Exercise prompt » For the listing below, print exactly the lines from the line with "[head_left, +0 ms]" to the line with "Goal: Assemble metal", both included, and nothing beyond them.

Material provided »
Content starts

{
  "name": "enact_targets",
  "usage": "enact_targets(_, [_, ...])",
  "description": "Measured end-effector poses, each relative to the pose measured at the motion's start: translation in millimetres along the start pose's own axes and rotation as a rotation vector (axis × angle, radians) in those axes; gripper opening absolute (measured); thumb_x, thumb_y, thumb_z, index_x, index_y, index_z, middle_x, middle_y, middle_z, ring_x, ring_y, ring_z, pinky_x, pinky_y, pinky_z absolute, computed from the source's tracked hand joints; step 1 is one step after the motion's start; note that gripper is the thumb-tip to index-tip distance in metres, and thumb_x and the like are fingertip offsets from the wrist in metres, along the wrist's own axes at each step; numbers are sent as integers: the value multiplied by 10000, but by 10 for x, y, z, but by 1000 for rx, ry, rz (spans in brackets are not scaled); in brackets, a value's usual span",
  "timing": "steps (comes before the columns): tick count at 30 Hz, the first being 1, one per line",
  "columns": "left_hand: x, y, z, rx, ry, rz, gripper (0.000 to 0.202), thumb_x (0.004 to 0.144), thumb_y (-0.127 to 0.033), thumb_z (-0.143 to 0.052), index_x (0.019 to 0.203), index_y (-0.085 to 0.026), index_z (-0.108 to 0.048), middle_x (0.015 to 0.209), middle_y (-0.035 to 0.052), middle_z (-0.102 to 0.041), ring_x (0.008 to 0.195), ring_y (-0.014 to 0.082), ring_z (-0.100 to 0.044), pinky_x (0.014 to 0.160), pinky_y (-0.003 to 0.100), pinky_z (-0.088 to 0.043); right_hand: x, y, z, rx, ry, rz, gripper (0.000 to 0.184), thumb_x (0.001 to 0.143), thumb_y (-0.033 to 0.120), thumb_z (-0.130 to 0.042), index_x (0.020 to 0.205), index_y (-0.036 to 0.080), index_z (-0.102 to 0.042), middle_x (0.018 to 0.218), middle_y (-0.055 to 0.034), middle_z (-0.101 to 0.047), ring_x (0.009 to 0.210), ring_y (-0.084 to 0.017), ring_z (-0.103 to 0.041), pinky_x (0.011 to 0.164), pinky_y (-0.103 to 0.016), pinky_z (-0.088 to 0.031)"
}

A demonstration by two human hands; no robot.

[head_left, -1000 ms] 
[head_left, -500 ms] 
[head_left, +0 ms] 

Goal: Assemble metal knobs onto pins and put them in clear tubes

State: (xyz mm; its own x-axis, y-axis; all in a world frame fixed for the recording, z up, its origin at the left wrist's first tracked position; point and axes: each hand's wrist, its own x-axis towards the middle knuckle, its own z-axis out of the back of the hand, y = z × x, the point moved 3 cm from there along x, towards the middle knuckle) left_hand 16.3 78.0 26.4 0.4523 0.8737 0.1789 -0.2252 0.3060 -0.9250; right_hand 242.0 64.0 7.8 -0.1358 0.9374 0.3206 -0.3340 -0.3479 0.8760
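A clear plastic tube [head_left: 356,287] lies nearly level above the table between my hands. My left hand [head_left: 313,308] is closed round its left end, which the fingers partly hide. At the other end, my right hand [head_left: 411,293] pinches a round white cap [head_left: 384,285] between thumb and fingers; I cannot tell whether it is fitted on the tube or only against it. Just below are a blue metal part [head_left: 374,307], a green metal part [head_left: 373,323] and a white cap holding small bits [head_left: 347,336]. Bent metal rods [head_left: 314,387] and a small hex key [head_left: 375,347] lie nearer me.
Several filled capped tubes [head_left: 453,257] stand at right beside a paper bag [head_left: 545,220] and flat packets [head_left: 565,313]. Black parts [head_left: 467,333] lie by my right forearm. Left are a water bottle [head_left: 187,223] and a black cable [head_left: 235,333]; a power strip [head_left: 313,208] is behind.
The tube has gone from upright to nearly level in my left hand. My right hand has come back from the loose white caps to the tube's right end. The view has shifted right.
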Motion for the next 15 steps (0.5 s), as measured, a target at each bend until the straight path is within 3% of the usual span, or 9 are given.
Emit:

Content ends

Result »
[head_left, +0 ms] 

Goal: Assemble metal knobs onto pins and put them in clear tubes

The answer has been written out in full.